(Stored data)
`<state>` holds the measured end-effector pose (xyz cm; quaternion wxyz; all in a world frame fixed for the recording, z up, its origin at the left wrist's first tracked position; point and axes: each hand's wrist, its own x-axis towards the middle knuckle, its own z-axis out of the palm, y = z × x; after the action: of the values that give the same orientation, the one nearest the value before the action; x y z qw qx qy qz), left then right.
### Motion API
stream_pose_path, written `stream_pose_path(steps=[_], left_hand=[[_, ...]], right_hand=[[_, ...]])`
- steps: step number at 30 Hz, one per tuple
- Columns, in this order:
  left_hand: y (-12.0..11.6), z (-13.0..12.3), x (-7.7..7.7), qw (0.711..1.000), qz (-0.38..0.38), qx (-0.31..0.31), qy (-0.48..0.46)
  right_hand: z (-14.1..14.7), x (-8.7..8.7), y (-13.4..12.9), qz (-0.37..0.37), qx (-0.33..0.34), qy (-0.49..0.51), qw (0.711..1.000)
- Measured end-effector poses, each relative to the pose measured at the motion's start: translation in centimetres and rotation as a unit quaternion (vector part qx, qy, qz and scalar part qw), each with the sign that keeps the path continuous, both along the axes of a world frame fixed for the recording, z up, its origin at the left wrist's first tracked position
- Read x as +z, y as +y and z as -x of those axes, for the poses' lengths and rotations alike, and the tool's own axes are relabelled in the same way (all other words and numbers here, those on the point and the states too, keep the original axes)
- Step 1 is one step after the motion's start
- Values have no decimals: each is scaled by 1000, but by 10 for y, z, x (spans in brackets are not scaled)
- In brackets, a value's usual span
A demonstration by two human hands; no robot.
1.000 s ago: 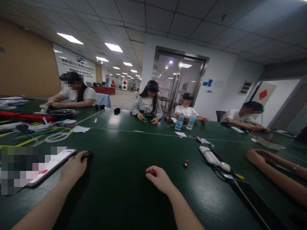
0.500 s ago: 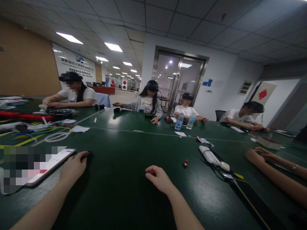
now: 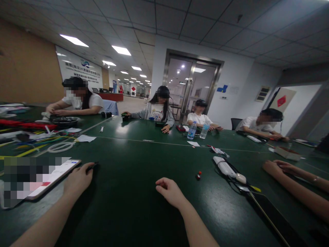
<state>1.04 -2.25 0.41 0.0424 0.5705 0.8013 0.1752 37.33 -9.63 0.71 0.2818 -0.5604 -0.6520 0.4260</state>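
My left hand (image 3: 79,180) rests on the green table beside a phone (image 3: 55,178) with a lit screen. Its fingers are closed on a small black object (image 3: 93,166), mostly hidden by them, whose dark tip points right. My right hand (image 3: 171,192) lies farther right on the tabletop, loosely curled. A slight gap shows between thumb and forefinger, and I see nothing in it. To the right of this hand is a small red and black item (image 3: 198,175).
A white power strip (image 3: 226,168) with black cables lies at right, near a dark tablet-like slab (image 3: 275,216). Another person's hands (image 3: 279,168) rest beyond it. Two water bottles (image 3: 192,130) stand farther back. Cables (image 3: 60,146) clutter the left. Several people sit opposite.
My hands have not visibly moved. Across the table, the middle person's outstretched hand has brought a dark piece down over the small black box.
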Motion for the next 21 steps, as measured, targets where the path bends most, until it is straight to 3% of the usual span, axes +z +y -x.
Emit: stream_pose_path(steps=[21], left_hand=[[2, 3, -2, 1000, -5, -13, 0]], right_hand=[[1, 5, -2, 12, -3, -6, 1000]])
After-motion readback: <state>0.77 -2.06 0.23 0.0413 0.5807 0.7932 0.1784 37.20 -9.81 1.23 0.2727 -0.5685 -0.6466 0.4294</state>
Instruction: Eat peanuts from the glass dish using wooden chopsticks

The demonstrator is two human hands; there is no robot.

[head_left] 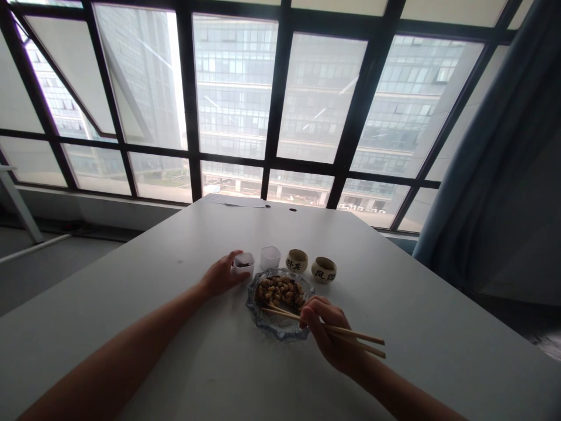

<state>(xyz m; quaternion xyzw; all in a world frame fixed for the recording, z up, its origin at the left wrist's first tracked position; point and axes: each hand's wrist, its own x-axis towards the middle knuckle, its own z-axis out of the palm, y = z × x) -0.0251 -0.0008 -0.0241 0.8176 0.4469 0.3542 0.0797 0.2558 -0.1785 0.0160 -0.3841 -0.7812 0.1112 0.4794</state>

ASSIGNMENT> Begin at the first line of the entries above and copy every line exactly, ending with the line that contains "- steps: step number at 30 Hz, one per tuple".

ANSWER SPACE>
`<state>` holds the measured end-effector pose (xyz cm; quaternion wxyz; all in a world frame fixed for the recording, z up, its origin at the left wrist's first tracked position; point and axes: each hand's wrist, its own x-axis towards the middle knuckle, its own z-axis out of the palm, y = z × x; after the action: of the values that give the same orientation, the one nearest the value before the action; x y z qw qx qy qz), left then right.
### Motion API
stream_pose_path, written `stream_pose_path(steps=[_], left_hand=[[_, ...]], right_hand=[[_, ...]])`
- steps: step number at 30 Hz, one per tuple

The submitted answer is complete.